Extracellular vesicles (EVs) are released by all cell types and play an important role in cell signaling and homeostasis. The visualization of EVs often require indirect methods due to their small diameter (40-250 nm), which is beneath the diffraction limit of typical light microscopy. We have developed a super-resolution microscopy-based visualization of EVs to bypass the diffraction limit in both two and three dimensions. Using this approach, we can resolve the three-dimensional shape of EVs to within +/- 20 nm resolution on the XY-axis and +/- 50 nm resolution along the Z-axis. In conclusion, we propose that super-resolution microscopy be considered as a characterization method of EVs, including exosomes, as well as enveloped viruses.

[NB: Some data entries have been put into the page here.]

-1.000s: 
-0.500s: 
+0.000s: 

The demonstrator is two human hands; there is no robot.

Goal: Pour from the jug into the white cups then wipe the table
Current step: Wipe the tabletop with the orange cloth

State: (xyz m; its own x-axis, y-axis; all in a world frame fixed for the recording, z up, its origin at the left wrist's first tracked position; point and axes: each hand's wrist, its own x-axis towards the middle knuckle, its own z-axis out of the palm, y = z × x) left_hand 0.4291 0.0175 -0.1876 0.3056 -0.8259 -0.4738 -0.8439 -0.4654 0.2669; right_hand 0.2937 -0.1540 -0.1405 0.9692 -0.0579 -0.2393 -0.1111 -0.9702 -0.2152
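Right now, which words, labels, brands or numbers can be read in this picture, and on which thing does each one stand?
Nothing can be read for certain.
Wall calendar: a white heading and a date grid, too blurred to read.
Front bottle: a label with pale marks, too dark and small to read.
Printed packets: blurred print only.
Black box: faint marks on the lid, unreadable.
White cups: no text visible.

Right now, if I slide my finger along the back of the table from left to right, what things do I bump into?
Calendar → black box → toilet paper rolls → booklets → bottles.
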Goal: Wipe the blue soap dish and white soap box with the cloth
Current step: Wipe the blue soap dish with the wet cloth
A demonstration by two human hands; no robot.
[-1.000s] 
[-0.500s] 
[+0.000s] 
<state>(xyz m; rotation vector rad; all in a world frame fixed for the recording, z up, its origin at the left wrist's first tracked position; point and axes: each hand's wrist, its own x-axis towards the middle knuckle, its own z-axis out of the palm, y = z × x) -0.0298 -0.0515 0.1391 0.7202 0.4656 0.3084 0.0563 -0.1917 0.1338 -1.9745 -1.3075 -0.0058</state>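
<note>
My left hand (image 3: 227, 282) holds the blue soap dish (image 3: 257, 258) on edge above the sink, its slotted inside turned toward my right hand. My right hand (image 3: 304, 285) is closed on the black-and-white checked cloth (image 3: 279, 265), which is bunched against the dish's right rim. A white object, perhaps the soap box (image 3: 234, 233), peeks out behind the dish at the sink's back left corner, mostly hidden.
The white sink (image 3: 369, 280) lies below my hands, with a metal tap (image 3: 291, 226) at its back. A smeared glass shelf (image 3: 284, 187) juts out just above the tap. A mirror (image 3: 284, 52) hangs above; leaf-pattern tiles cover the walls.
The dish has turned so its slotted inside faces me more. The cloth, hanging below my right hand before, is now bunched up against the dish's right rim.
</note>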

Extracellular vesicles (EVs) are membrane-bound vesicles released by all cell types. They contain lipids, proteins, metabolites, and nucleic acids and transfer these materials locally between cells and distally between tissues and organs. There are three primary subtypes of EVs: apoptotic bodies, microvesicles, and exosomes1,2. Here, we focus our discussion on exosomes and their associated proteins.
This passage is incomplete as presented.